Supported content_type values map to the DHIS2-accepted MIME types:

  • application/json (default)
  • application/xml
  • application/csv (also accepted: text/csv)
  • application/adx+xml

Classes

DataValuesAccessor

Dhis2Client.data_values — streaming uploads to /api/dataValueSets.

Stateless wrapper over the streaming POST path. Stay here for the large import cases; use dhis2w_core.plugins.aggregate.service.push_data_values when the payload is already a small in-memory list of typed data values.

Source code in packages/dhis2w-client/src/dhis2w_client/data_values.py
class DataValuesAccessor:
    """`Dhis2Client.data_values` — streaming uploads to `/api/dataValueSets`.

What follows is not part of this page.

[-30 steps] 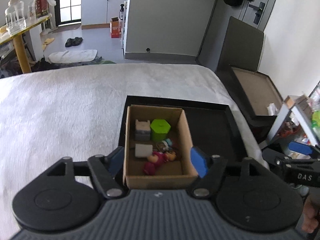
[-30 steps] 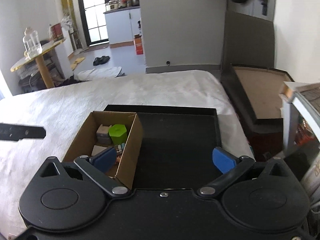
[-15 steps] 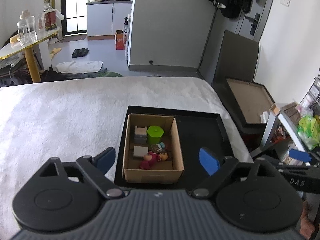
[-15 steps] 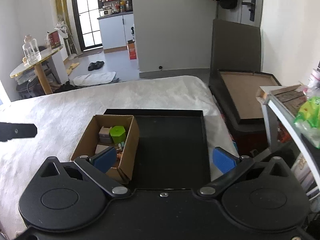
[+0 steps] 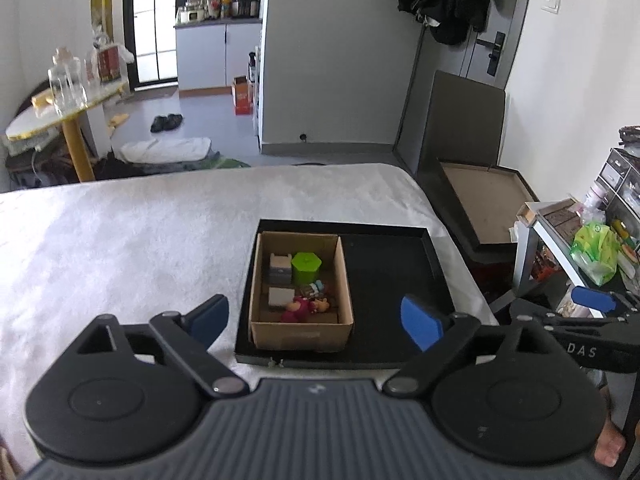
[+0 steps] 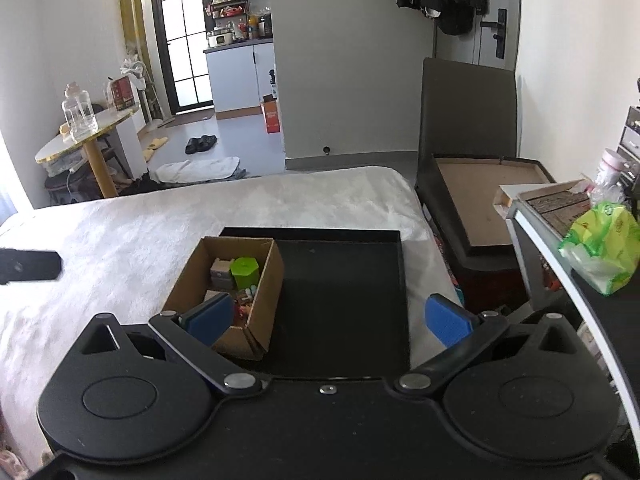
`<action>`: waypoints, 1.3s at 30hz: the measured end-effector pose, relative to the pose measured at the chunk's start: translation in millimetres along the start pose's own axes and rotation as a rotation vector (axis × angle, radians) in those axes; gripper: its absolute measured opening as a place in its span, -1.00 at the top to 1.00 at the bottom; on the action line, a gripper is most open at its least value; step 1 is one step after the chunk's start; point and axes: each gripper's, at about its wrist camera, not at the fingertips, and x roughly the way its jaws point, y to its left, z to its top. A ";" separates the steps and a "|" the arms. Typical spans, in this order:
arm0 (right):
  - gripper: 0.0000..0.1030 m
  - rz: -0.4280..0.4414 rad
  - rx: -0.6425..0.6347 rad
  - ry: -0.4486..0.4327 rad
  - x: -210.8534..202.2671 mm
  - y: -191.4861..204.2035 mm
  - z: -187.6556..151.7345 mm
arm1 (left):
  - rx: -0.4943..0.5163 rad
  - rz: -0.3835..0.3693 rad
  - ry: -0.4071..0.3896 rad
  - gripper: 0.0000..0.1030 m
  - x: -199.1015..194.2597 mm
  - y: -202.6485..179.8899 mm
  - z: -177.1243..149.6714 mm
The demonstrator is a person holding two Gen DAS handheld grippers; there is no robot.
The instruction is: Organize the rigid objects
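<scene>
Small stuff in cardboard box [image 5: 301,334] kinda hard to ID: grey blocks, green hex container [image 5: 306,266], reddish toy [image 5: 297,309]. Right view: finger pad [image 6: 212,317] hides box's near corner. Box sits in left half of black tray [image 5: 384,276] on white bedcover [image 5: 120,240]. Left gripper [image 5: 314,318] hovering back from tray, spread wide, holding nothing. Right gripper [image 6: 328,320] same, wide apart, nothing held.

White-covered bed [image 5: 120,248], black tray [image 5: 392,280] lying on it

Left gripper [image 5: 315,317], right gripper [image 6: 328,317]: jaws wide, empty
</scene>
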 end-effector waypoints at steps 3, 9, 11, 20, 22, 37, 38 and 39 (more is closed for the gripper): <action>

    Stateless wrapper over the streaming POST path. Stay here for the large
    import cases; use `dhis2w_core.plugins.aggregate.service.push_data_values`
    when the payload is already a small in-memory list of typed data values.
    """

    def __init__(self, client: Dhis2Client) -> None:
        """Bind to the sharing client."""
        self._client = client

    async def stream(
        self,
        source: StreamSource,
        *,
        content_type: str = "application/json",
        dry_run: bool = False,
        preheat_cache: bool = True,
        import_strategy: str | None = None,
        id_scheme: str | None = None,
        data_element_id_scheme: str | None = None,
        org_unit_id_scheme: str | None = None,
        skip_audit: bool = False,
        async_job: bool = False,
        chunk_size: int = _DEFAULT_CHUNK_SIZE,
    ) -> WebMessageResponse:
        """Stream `source` to `POST /api/dataValueSets` and return the typed envelope.

        `content_type` picks which DHIS2 parser handles the body (JSON / XML /
        CSV / ADX). Every param from the standard `/api/dataValueSets` surface
        is forwarded via query string:

        - `dry_run` → `dryRun=true`: validate without committing.
        - `preheat_cache=False` → `preheatCache=false`.
        - `import_strategy`: `CREATE` / `UPDATE` / `CREATE_AND_UPDATE` / `DELETE`.
        - `id_scheme` / `data_element_id_scheme` / `org_unit_id_scheme`: pick
          the identifier scheme for the payload (`UID` / `CODE` / `NAME` / ...).
        - `skip_audit=True` → `skipAudit=true`.
        - `async_job=True` → `async=true`: DHIS2 queues the import as a job
          and the returned envelope carries `response.jobType` / `response.id`.
          Poll with `client.tasks.await_completion(envelope.task_ref())`.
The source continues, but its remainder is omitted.